2025 began with the inauguration of a new president and high expectations for market-friendly approaches to taxes and regulation, albeit with trepidation regarding the direction of tariff policy and the high cost of living in the United States after dramatic inflationary increases in 2022 and throughout the final years of the Biden administration. In our 2024 year-end letter to investors, we said, “When the White House switches parties, numerous seductive statistics are offered to predict impact on financial markets, and it is not unusual to see a wave of positive sentiment over the first year of a presidential term. History suggests that we be wary of the former and recognize the limitations of the latter.”

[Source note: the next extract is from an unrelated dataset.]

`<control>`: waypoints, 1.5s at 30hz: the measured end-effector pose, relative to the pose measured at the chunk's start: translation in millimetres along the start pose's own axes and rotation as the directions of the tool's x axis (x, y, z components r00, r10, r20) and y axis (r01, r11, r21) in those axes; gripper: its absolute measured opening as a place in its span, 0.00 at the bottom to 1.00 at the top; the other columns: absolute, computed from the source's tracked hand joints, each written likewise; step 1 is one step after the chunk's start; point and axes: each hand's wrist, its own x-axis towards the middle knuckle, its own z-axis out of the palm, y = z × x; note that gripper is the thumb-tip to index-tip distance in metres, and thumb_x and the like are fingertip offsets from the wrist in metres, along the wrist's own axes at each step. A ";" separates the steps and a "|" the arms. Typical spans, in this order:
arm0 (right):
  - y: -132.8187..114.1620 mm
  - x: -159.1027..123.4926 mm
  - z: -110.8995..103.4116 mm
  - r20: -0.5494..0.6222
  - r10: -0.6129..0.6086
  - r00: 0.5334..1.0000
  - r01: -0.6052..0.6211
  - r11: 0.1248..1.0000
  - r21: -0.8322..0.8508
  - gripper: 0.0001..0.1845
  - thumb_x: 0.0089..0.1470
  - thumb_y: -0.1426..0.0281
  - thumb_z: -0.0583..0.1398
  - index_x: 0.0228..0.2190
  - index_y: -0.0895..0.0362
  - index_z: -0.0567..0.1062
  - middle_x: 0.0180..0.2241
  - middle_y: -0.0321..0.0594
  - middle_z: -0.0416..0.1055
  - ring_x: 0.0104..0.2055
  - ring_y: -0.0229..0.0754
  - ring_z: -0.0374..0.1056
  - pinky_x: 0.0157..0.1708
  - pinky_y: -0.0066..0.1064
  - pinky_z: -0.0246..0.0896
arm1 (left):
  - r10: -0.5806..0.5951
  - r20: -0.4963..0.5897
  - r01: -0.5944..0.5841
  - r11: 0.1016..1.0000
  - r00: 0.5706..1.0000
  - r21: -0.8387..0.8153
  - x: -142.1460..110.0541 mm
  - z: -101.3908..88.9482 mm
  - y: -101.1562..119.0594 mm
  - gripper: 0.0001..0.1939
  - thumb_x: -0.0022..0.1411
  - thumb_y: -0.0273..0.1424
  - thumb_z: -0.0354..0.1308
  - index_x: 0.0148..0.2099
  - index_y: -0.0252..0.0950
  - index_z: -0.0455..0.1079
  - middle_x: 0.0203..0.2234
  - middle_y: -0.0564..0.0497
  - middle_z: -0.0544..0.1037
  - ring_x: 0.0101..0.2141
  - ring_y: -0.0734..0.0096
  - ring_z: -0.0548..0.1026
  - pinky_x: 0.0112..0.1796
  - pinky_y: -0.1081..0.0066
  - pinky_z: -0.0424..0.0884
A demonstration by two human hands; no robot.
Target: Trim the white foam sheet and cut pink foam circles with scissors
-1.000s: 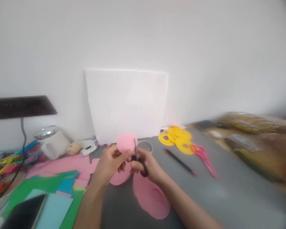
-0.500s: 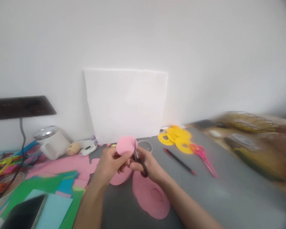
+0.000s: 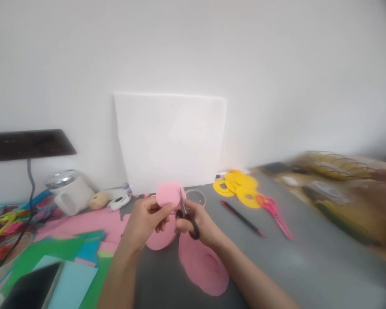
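My left hand (image 3: 149, 219) pinches a round pink paper piece (image 3: 167, 194) by its lower edge, holding it up above the table. In my right hand (image 3: 200, 222) is a pair of black-handled scissors (image 3: 193, 225), with fingers through the handles and the blades upright at the paper's right edge. Under my hands lies a pink paper disc (image 3: 161, 238), partly covered by them. Closer to me, a pile of pink paper rings (image 3: 206, 268) rests on the grey table (image 3: 309, 266).
Yellow paper rings (image 3: 241, 184), a black pencil (image 3: 242, 218) and pink scissors (image 3: 276, 216) lie on the right. A white board (image 3: 170, 141) leans on the wall. Leftward are a white mug (image 3: 72, 195), a phone (image 3: 34, 287), green paper (image 3: 40, 257) and pink scraps (image 3: 93, 223).
My left hand has shifted slightly left with the pink paper. The scissor blades now show more plainly, upright at the paper's right edge.
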 end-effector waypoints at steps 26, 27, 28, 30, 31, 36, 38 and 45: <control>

Those limitations showed up in late February as public narrative ticked toward “Liberation Day”, when the President announced tariff rates for numerous countries. Given the second-half market strength it is easy to forget how challenging this period became, including a substantial market pullback that dropped the S&P 500 21% from its February high to its April 7 low, followed by a rapid 30% recovery through early July. Markets became somewhat desensitized to tariff threats in the months following, and the revenues from those tariffs were significant. We have now heard from the Supreme Court that the President’s approach to tariffs was extra-constitutional, and it remains to be seen what the administration’s next steps are as well as what will be done with the revenue already accrued.

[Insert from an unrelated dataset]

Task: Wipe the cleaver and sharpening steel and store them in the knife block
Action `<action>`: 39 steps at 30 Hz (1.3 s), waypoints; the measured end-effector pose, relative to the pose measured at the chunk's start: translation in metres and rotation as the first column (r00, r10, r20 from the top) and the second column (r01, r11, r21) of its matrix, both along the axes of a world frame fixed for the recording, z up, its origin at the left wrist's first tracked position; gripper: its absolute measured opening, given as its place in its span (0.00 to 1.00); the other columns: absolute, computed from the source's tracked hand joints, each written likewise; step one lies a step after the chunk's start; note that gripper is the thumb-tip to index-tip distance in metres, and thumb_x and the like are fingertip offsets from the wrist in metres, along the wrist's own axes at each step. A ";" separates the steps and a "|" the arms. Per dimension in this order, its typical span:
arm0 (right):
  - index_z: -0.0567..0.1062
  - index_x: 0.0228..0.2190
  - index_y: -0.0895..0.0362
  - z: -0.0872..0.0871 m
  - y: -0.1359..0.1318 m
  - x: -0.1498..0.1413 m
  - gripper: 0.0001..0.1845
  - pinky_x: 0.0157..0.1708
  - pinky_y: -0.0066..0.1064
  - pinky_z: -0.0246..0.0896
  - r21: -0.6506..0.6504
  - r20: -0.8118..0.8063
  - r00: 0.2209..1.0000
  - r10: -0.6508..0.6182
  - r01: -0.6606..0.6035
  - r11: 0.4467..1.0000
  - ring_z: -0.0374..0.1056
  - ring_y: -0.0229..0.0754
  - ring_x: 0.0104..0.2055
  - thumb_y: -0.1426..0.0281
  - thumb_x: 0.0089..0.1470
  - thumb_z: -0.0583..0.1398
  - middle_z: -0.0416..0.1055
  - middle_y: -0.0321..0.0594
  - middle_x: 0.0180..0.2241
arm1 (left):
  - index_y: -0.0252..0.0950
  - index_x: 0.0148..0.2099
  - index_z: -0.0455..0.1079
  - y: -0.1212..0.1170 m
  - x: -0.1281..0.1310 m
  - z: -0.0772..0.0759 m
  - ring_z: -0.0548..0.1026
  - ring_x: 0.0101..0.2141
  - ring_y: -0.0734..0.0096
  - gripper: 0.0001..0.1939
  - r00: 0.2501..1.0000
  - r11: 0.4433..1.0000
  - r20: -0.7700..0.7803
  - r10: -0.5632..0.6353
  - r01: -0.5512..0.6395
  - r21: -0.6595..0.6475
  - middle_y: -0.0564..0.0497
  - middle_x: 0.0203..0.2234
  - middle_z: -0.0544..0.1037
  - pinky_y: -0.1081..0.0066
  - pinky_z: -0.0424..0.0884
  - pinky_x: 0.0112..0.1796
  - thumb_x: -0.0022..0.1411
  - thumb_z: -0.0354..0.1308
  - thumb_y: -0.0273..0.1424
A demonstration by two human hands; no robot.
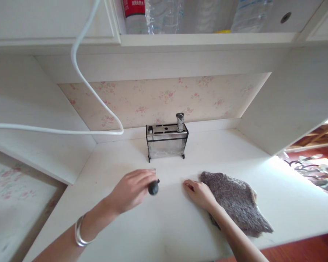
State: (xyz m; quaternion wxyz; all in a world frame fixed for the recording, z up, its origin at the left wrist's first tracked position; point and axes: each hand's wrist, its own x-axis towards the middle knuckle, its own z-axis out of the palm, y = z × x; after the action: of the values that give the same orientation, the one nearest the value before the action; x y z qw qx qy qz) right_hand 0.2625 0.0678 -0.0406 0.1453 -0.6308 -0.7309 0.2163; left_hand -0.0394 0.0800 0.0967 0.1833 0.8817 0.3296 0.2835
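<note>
My left hand [133,189] is closed round the black handle [153,187] of what looks like a knife, raised above the white counter. The rounded handle end faces me, and the blade is mostly hidden behind my fingers. Curled fingers of my right hand [199,193] rest on the counter, with nothing visible in them. A grey-brown fuzzy cloth [237,203] lies crumpled against that hand and under its wrist. Ahead of both hands, a metal and clear knife block [166,145] with black edges stands upright near the wall. One worn dark handle [180,122] sticks up from its right side.
A white cable [98,100] hangs across the upper left. Plastic bottles [164,16] stand on the shelf overhead. White side panels [297,87] enclose the counter [158,233], whose front edge runs along the lower right. Shiny metal items [317,171] sit beyond the right panel.
</note>
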 end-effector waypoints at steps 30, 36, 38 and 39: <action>0.78 0.42 0.50 0.002 -0.001 -0.001 0.16 0.40 0.28 0.61 0.005 -0.002 1.000 -0.015 0.015 1.000 0.75 0.44 0.42 0.65 0.61 0.52 0.80 0.39 0.39 | 0.27 0.39 0.71 0.180 0.037 0.133 0.72 0.30 0.79 0.16 0.496 0.899 0.793 0.355 -0.413 -0.144 0.55 0.30 0.75 0.68 0.75 0.37 0.53 0.68 0.33; 0.78 0.41 0.49 0.003 -0.001 -0.001 0.16 0.40 0.28 0.61 0.007 -0.005 1.000 -0.012 0.012 1.000 0.75 0.45 0.42 0.65 0.61 0.51 0.79 0.38 0.39 | 0.19 0.41 0.72 0.182 0.048 0.153 0.76 0.31 0.75 0.21 0.699 0.920 0.648 0.302 -0.391 -0.007 0.47 0.34 0.78 0.67 0.74 0.36 0.53 0.65 0.35; 0.78 0.41 0.49 0.003 0.000 -0.001 0.16 0.39 0.28 0.61 0.008 -0.003 1.000 -0.014 0.014 1.000 0.75 0.45 0.42 0.65 0.61 0.51 0.80 0.38 0.39 | 0.17 0.41 0.72 0.185 0.052 0.157 0.76 0.33 0.73 0.24 0.744 0.922 0.600 0.294 -0.386 0.027 0.46 0.35 0.79 0.65 0.73 0.37 0.53 0.64 0.38; 0.78 0.41 0.49 0.002 0.000 0.000 0.15 0.39 0.28 0.61 0.008 -0.001 1.000 -0.015 0.015 1.000 0.75 0.44 0.41 0.65 0.61 0.51 0.80 0.38 0.39 | 0.17 0.42 0.72 0.186 0.054 0.158 0.77 0.33 0.73 0.26 0.759 0.922 0.583 0.291 -0.384 0.040 0.46 0.35 0.79 0.65 0.72 0.38 0.53 0.63 0.39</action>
State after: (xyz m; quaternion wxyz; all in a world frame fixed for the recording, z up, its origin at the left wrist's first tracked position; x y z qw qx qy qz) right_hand 0.2622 0.0678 -0.0382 0.1500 -0.6356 -0.7269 0.2127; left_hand 0.0144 0.2660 0.2550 0.1484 0.6949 0.3904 0.5853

The second and third quarters of 2025 were a period of surprisingly low equity market volatility given the national news-flow throughout. Israel directly attacked Iran on June 13, a dramatic escalation of a decades-long proxy war. The United States struck Iranian nuclear facilities with Stealth Bombers in the last weeks of June. The US National Guard was deployed to American cities by presidential order in June (Los Angeles), August (Washington D.C.), and October (Memphis). In September, we were confronted with Charlie Kirk’s assassination. The war in Europe escalated, and war and hostage negotiations continued in the Middle East. Throughout these events, US equity markets didn’t blink.

 

Read: TRB Trust & Wealth Management 3Q Review

 

The fourth quarter brought continued advances with an almost metronomic series of marginal new highs, the first 25 basis point rate cut of the year from the Federal Reserve in October, and additional cuts in November and December. The leadership of the market began to indicate a slight change—the group of Magnificent 7 stocks still led the way, but the performance within that group became inconsistent, with only Nvidia and Alphabet outperforming the S&P 500, while the other 5 members (Meta, Tesla, Amazon, Microsoft, and Apple) lagged. Ultimately, 2.7% growth in US equities in the final quarter added to just under 18% for 2025.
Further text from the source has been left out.